In being honored with the Fields Medal, Lindenstrauss was cited for developing "extraordinarily powerful theoretical tools in ergodic theory, a field of mathematics initially developed to understand celestial mechanics. He then used them, together with his deep understanding of ergodic theory, to solve a series of striking problems in areas of mathematics that are seemingly far afield."
Sarnak said, " He has uncovered something that is far-reaching and deep. I'm sure it will be at the heart of many developments, some related and some quite unexpected."
Lindenstrauss is also known for applying ergodic theory to a longstanding problem in number theory known as the Littlewood Conjecture. In this work, he collaborated with two other mathematicians, Manfred Einsiedler of Switzerland and Anatole Katok of Penn State University. They did not solve the problem but came close.
"The problem is so notoriously difficult that everyone else who has tried it has come away with their fingers burnt and with nothing to say," Sarnak said. Lindenstrauss' work on the conjecture with the others, Sarnak said, was "spectacular."
This year's other Fields winners were Cédric Villani of the Institut Henri Poincaré in Paris, Ngo Bao Chau of the Université Paris-Sud, and Stanislav Smirnov of the Université de Genève.
After earning his Ph.D. from Hebrew University, Lindenstrauss held academic positions at the Institute for Advanced Study, Stanford University and New York University before coming to Princeton.
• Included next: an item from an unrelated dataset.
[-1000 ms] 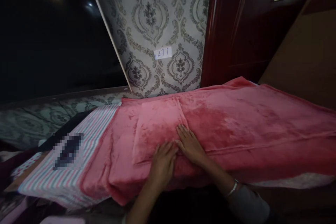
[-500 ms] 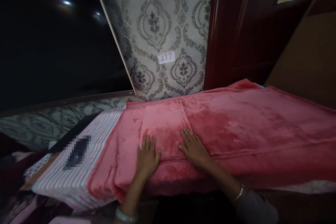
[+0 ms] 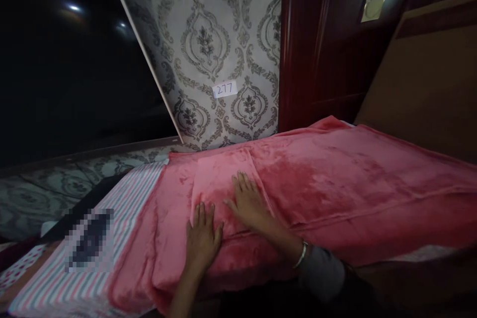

He also was a long-term prize fellow at the Clay Mathematics Institute while serving concurrently as a visiting member of the Courant Institute at NYU. He recently won the Fermat Prize for Mathematics Research for his work in number theory.
Fields Medals are awarded every four years to mathematicians no older than 40, and two to four mathematicians can receive them each time they are presented. Canadian mathematician John Charles Fields created the medals, which were first awarded in 1936. Along with a gold medallion inscribed with the winner's name, the awards bring a cash prize of about $13,300.
At the same meeting at which Lindenstrauss received his medal, Ingrid Daubechies, the William R. Kenan, Jr. Professor of Mathematics and Applied and Computational Mathematics at Princeton, was named president of the International Mathematical Union for the term 2011-14.